Traveling with Fibromyalgia

I’ve been thinking about fibromyalgia the past few days. Usually I don’t, because I’m occupied with other things. But once again I am feeling the need to do some emotional work. It has been an ongoing task, dealing with the emotions that are triggered by having this chronic condition. I’m feeling good and have been able to be active, but every time I say those words I feel I need to qualify them. I’m feeling good for me and being as active as my body allows – which makes me happy.

I think I need to cry a little because…   well, because our trip to Eastern Canada was so successful and so much fun.

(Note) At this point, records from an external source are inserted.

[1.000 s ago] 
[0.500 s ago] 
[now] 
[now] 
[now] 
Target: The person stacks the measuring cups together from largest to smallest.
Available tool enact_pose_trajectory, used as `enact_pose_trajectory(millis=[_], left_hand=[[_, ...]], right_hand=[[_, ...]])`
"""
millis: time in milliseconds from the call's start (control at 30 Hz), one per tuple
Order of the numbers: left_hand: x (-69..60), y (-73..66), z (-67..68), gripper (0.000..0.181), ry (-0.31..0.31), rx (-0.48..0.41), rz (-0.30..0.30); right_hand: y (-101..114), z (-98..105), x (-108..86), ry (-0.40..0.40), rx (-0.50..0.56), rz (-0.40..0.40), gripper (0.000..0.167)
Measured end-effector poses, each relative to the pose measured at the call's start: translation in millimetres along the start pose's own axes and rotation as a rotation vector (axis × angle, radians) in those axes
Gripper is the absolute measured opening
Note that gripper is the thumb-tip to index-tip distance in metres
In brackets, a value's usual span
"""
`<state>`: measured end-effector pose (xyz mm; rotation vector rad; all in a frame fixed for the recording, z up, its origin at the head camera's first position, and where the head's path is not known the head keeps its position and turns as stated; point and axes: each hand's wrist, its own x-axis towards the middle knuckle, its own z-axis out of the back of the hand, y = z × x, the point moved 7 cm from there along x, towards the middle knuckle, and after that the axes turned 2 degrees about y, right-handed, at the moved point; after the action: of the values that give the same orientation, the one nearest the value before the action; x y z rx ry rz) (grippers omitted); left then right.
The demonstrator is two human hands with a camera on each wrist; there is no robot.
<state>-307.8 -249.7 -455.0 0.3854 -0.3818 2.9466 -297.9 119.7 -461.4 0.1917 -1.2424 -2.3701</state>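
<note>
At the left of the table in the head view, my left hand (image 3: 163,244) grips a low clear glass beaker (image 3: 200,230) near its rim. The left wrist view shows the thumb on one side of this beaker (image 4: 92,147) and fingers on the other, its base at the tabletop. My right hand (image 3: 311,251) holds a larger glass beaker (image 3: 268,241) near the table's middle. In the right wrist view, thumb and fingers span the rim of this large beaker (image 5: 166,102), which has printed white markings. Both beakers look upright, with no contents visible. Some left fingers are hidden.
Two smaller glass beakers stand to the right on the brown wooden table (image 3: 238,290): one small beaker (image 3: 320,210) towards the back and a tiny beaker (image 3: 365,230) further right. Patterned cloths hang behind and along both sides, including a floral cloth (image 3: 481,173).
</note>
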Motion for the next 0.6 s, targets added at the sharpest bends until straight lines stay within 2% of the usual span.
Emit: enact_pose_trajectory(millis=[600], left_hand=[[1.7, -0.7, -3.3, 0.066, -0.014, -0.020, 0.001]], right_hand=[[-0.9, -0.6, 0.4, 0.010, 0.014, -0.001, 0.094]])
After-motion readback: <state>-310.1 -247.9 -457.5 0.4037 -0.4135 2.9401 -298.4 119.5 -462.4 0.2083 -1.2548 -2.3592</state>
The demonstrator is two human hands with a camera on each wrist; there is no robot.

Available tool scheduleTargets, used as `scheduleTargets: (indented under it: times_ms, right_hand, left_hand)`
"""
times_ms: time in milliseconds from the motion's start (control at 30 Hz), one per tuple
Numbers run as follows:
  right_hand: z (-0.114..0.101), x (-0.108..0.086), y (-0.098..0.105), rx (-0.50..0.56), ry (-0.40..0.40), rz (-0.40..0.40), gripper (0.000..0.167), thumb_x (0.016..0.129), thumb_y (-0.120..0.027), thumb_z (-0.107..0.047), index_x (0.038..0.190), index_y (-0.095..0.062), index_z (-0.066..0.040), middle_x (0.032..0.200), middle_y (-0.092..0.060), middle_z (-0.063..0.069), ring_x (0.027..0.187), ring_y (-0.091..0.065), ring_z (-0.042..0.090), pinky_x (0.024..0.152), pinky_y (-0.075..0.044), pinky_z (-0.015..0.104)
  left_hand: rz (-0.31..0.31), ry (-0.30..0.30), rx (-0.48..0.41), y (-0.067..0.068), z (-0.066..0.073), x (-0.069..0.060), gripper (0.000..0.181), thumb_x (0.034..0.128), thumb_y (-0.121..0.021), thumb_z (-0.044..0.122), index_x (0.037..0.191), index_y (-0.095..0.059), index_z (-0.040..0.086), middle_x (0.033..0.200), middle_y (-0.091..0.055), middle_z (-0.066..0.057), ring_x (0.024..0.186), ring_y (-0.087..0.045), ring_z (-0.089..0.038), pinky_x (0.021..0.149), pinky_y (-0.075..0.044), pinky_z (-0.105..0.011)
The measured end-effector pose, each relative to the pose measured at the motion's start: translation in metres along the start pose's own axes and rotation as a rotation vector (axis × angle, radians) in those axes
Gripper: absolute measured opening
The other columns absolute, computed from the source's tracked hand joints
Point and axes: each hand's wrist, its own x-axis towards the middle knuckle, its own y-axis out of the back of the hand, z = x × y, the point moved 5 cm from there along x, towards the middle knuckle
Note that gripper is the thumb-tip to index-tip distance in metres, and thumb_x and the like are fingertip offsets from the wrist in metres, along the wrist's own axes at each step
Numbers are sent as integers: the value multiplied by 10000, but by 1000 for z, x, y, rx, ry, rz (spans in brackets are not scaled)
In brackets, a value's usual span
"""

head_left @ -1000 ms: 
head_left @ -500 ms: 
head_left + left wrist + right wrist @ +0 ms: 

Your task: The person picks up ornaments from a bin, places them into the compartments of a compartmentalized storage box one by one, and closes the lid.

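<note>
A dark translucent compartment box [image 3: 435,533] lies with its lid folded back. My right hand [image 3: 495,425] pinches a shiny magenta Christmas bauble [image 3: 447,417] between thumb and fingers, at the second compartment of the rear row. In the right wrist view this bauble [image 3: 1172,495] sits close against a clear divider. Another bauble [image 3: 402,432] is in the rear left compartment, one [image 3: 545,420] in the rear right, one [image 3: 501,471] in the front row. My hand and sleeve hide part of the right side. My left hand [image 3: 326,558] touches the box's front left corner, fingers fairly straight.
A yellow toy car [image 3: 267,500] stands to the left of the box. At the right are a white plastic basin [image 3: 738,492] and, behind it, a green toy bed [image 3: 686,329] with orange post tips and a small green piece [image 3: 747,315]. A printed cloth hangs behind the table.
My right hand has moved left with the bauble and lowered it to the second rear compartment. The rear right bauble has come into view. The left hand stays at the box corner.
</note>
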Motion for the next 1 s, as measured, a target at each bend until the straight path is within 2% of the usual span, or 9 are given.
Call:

After we were on the road, Jim told me he had been afraid to take this trip with me. In fact he thanked me for dragging him along. It was the first long camping trip we’ve taken since I was diagnosed and he didn’t think I would be able to do it. During supper tonight he once again told me he was glad that I did so well on the trip because he had been afraid to go. I hadn’t allow myself to recognize my anxiety before we left but I now know that I was pretty stressed. I guess I live in a constant limbo between fear and desire.

In the weeks leading up to the trip I wanted to believe I could do it because I had gone to St. Petersburg, Russia in the first year after diagnosis and to Kyrgyzstan three years ago. But those were different. I didn’t have to do any work on those trips; work like setting up the camper and taking it down. I didn’t have to ride in a truck every day for over three weeks. Those trips were only two weeks long and this was going to be three weeks or longer. And I didn’t have my old doctor to help me prepare physically for the trip although I did get my new doctor’s help. But I had to tell him what I needed because he doesn’t know me yet, and because he hasn’t been following me through my getting better years. He couldn’t suggest things to do – like my old doctor did. I’ve been angry at my old doctor again but I’ll get over that.

I’ve been thinking about what I did to make the trip successful. It seems like everything I used to do now takes more planning and more care. I like being spontaneous but being too spontaneous with fibromyalgia can mean falling on my rear for a day or a few. Here are some of the things that made our trip work.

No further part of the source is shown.